Anticipato da diversi singoli, “You Can’t Kill My Rock’ n Roll” include di fatto tutto quello che gli Hardcore Superstar hanno rappresentato in questi 20 anni, anni che li hanno visti cambiare spesso il sound dei loro dischi, mantenendo però fedele l’appartenenza di fondo,  ovvero appunto il rock’n roll.
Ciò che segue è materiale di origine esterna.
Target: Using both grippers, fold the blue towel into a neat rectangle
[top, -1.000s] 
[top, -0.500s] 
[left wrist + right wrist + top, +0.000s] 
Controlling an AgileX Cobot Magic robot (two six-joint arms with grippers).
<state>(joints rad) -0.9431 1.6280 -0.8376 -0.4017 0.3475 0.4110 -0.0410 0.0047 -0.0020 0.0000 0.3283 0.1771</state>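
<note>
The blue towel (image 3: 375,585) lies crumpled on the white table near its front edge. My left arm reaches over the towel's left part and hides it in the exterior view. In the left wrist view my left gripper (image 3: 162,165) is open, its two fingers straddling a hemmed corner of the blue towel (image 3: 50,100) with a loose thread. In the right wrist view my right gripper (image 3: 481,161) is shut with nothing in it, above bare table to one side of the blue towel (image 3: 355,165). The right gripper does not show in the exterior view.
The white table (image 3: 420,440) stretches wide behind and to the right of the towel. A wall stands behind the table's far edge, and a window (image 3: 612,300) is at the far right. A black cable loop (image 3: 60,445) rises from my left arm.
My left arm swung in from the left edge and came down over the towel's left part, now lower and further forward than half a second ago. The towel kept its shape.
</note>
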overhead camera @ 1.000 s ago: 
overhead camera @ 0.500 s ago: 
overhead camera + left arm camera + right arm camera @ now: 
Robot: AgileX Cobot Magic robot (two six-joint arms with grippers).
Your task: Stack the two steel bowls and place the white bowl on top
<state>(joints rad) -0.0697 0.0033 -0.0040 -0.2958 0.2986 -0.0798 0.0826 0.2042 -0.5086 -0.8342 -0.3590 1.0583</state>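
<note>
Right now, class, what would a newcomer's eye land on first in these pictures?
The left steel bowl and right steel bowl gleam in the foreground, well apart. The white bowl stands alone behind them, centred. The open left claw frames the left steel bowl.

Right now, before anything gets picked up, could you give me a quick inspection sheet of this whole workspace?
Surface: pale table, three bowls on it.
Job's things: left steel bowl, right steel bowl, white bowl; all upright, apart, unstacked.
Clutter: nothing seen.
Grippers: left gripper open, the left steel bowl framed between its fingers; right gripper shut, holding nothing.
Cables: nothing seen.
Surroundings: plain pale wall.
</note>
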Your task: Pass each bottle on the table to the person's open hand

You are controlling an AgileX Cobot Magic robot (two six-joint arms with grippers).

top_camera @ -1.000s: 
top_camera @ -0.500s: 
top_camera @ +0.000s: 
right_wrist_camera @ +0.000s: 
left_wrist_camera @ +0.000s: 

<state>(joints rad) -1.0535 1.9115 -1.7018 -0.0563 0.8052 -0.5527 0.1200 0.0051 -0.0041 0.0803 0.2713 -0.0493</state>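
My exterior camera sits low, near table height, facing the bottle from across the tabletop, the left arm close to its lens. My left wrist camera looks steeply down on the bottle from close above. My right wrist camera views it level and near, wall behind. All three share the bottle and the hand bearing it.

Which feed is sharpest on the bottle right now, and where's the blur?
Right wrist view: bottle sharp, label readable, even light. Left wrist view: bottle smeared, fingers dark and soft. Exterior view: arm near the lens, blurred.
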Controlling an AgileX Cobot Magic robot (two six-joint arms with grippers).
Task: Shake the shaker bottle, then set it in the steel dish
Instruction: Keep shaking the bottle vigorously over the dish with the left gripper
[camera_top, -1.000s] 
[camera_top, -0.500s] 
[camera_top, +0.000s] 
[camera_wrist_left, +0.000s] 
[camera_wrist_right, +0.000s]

Si passa da pezzi sparati a mille come l’iniziale “AD/HD”, a mid tempo rocciosi come “Electric Rider”, a brani più melodici e da l tiro quasi “moderno” come My Sanctuary” e “Hit Me Where It Hurts”. La tilte track è una vera e propria dichiarazione di intenti, un brano costruito su un refrain da cantare a squarciagola ai concerti, magari per qualcuno eccessivamente ruffiano ma assolutamente coinvolgente. “The Others” è una delle mie preferite del disco, classico sound Hardcore Superstar, con un Jocke Berg sugli scudi e un solo di Vic Zino breve ma efficace. Sulle stesse coordinate si muove “Never Cared for Snobbery” , mentre “Baboon” è forse il pezzo meno riuscito del disco, non brutto intendiamoci, ma abbastanza anonimo. Andiamo verso la fine dell’album e troviamo altre due canzoni riuscite come “Medicine Man” , brano che si avvale di un’ottimo lavoro della sezione ritmica e la conclusiva “Goodbye”, vera dichiarazione d’amore della band vero i propri fan, che anche stavolta non resteranno delusi da quanto fatto dai quattro rocker svedesi.